__Task statement__
All that should be output is the block of lines below from the line with "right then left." to the line with "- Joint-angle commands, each", both included, exactly as written.

[Items from a dataset]
>>

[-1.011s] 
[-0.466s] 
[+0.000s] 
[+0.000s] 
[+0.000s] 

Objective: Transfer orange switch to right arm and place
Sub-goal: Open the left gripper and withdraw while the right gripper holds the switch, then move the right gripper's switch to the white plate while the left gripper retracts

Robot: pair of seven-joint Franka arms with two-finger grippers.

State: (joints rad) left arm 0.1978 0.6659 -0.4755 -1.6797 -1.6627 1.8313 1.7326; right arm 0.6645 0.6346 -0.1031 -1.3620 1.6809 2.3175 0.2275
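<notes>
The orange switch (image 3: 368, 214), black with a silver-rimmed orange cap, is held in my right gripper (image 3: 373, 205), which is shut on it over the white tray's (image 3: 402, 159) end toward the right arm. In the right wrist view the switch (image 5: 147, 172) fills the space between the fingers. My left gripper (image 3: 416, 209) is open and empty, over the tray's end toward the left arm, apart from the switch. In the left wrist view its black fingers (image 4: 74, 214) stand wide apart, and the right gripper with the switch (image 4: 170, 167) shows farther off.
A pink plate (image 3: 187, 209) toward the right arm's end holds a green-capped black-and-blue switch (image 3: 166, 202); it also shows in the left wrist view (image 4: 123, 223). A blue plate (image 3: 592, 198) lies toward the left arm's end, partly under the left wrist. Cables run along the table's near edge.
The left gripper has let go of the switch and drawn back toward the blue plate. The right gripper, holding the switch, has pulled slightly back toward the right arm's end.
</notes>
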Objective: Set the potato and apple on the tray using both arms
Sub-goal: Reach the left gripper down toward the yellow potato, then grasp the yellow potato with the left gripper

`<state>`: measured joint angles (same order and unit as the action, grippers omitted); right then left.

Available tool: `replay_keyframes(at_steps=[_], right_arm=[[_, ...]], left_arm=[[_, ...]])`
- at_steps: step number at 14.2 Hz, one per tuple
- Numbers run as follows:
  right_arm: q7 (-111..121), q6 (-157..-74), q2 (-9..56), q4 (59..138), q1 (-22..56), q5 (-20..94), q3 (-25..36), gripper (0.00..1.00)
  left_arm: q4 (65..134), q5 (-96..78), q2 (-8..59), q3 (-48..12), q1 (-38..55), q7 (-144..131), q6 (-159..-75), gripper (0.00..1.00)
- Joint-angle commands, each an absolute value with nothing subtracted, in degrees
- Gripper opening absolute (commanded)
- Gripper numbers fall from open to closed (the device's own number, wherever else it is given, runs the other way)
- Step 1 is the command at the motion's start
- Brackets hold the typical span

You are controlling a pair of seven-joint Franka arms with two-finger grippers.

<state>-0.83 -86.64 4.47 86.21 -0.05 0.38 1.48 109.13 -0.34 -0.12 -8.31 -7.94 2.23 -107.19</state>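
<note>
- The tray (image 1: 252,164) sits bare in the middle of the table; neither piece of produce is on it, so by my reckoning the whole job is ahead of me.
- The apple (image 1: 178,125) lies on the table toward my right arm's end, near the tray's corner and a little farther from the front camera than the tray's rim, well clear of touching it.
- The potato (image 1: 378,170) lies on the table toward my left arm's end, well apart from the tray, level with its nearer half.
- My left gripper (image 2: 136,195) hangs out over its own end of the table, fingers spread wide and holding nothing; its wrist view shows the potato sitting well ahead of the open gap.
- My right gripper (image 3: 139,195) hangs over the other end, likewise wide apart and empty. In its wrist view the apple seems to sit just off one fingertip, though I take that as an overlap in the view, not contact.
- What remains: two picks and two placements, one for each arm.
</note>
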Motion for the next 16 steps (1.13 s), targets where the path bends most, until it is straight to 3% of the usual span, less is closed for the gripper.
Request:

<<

__Answer area__
`<state>`: measured joint angles (same order and unit as the action, grippers omitted); right then left.

Available tool: `replay_keyframes(at_steps=[_], right_arm=[[_, ...]], left_arm=[[_, ...]])`
- at_steps: step number at 14.2 Hz, one per tuple
- Numbers run as follows:
  right_arm: q7 (-111..121), q6 (-157..-74), q2 (-9..56), q4 (59..138), q1 (-22..56), q5 (-20..94), q3 (-25..36), gripper (0.00..1.00)
  left_arm: q4 (65..134), q5 (-96..78), q2 (-8..59), q3 (-48..12), q1 (-38..55), q7 (-144..131), q6 (-159..-75), gripper (0.00..1.00)
- Joint-angle commands, each an absolute value with nothing subtracted, in degrees

The answer is complete.